Storms and other severe weather events can cause both public health and economic problems for communities and municipalities. Many severe events can result in fatalities, injuries, and property damage, and preventing such outcomes to the extent possible is a key concern.
The basic goal of this document(assignment) is to to answer following questions about severe weather events using NOAA Storm Database:
- which types of events, Across the United States are most harmful with respect to population health?
- which types of events, Across the United States have the greatest economic consequences?
As per following Analysis “Tornado” has caused the most damage to the public health, while “Flood” had the greatest economic consequences.
loading required packages
library(dplyr)
library(tidyr)
library(ggplot2)
library(scales)
The data for this analysis comes in the form of a comma-separated-value file compressed via the bzip2 taken from NOAA Storm Database which we will download the file from the course website.
The events in the database start in the year 1950 and end in November 2011. In the earlier years of the database there are generally fewer events recorded, most likely due to a lack of good records. More recent years should be considered more complete.
## since the loading and processing is resource consuming we will using caching=TRUE in loading and pre-processing steps.

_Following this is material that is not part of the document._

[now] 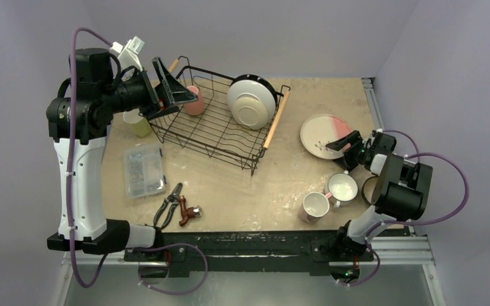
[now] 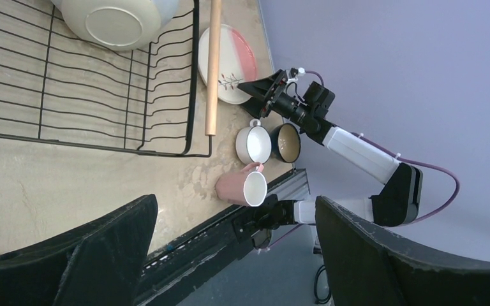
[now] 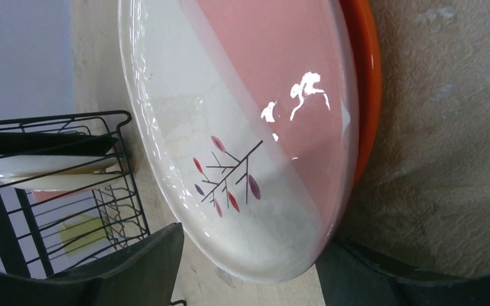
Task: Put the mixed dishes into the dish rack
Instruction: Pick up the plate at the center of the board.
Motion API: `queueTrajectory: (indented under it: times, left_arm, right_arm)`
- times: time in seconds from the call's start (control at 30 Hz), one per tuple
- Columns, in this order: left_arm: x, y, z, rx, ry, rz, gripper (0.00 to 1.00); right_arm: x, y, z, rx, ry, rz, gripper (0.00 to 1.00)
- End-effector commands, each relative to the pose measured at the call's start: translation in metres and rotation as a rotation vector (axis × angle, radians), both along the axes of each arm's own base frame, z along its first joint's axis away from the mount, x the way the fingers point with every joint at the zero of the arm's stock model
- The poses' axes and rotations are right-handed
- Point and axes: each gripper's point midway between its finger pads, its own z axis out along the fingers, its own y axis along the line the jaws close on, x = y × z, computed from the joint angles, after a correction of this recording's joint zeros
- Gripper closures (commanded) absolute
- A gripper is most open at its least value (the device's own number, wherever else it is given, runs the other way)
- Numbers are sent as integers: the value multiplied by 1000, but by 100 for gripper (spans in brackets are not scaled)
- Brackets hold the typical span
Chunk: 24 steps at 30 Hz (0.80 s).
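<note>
The black wire dish rack [image 1: 210, 131] holds a cream plate [image 1: 251, 102] on edge and a pink mug [image 1: 195, 102]. My left gripper [image 1: 180, 92] is open and empty above the rack's left corner; its fingers [image 2: 102, 255] frame the table's near edge. My right gripper [image 1: 339, 143] is open, its fingers [image 3: 134, 268] straddling the near rim of a white and pink plate [image 3: 242, 127] that lies on a red plate [image 3: 365, 95]. A white mug [image 1: 342, 187], a pink mug [image 1: 316, 206] and a dark bowl [image 1: 370, 189] stand near the right arm. A yellow-green mug [image 1: 139, 124] stands left of the rack.
A clear plastic box [image 1: 144, 169] of small parts lies at the front left. Pliers [image 1: 169, 204] and a red-handled tool [image 1: 190, 213] lie near the front edge. The rack's wooden handle [image 1: 275, 121] faces the plates.
</note>
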Motion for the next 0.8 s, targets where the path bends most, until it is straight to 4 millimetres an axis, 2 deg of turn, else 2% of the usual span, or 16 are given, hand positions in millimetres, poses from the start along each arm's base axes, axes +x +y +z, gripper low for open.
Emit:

if(!file.exists(... = "noaa.csv.bz2"))
{download.file("https://d396qusza40orc.cloudfront.net/repdata%2Fdata%2FStormData.csv.bz2",destfile = "noaa.csv.bz2")}
##reading as CSV
noaa<-read.csv("noaa.csv.bz2",stringsAsFactors=FALSE,na.strings=c(""))
##Converting BGN_DATE from string to Date type so we can later subset based on the year.
noaa<-transform(noaa,BGN_DATE=as.Date(BGN_DATE,format="%m/%d/%Y %H:%M:%S"))
here we are going to do some basic analysis regarding the raw dataset:
unqEventType<-unique(noaa$EVTYPE)
unqCounty<-unique(noaa$COUNTY)
range<-range(noaa.selected$BGN_DATE)
-the observations in this dataset are in the range: 1950-01-03, 2011-11-30. -there are 985 weather event defined from .
-the records are available for 557 counties.
Now we select only the column that are releated to our reasearch questions: - EVTYPE: measure of event type - FATALITIES: measure of harm to human death - Injuries: measure of harm to human health - PROPDMG: mesaure of property damage in USD - PROPDMGEXP: measure of mangitude of property damage - CROPDMG: measure of crop damage in USD - CROPDMGEXP: measure of magnitude of crop damage.
noaa.selected<-select(noaa,STATE,EVTYPE,BGN_DATE,FATALITIES,INJURIES,PROPDMG,PROPDMGEXP,CROPDMG,CROPDMGEXP)
noaa.selected<-transform(noaa.selected,BGN_YEAR=as.numeric(format(BGN_DATE,"%Y")))
As stated in the assignment, since the recent years data obseravations are more accurate, to avoid wrong analysis we will use the subset [BGN_YEAR>2006] for the reset of this assignment
noaa.selected2007<-subset(noaa.selected,BGN_YEAR>2006)
The columns PROPDMGEXP and CROPDMGEXP represents Property damage exponent and crop damag exponent accordingly.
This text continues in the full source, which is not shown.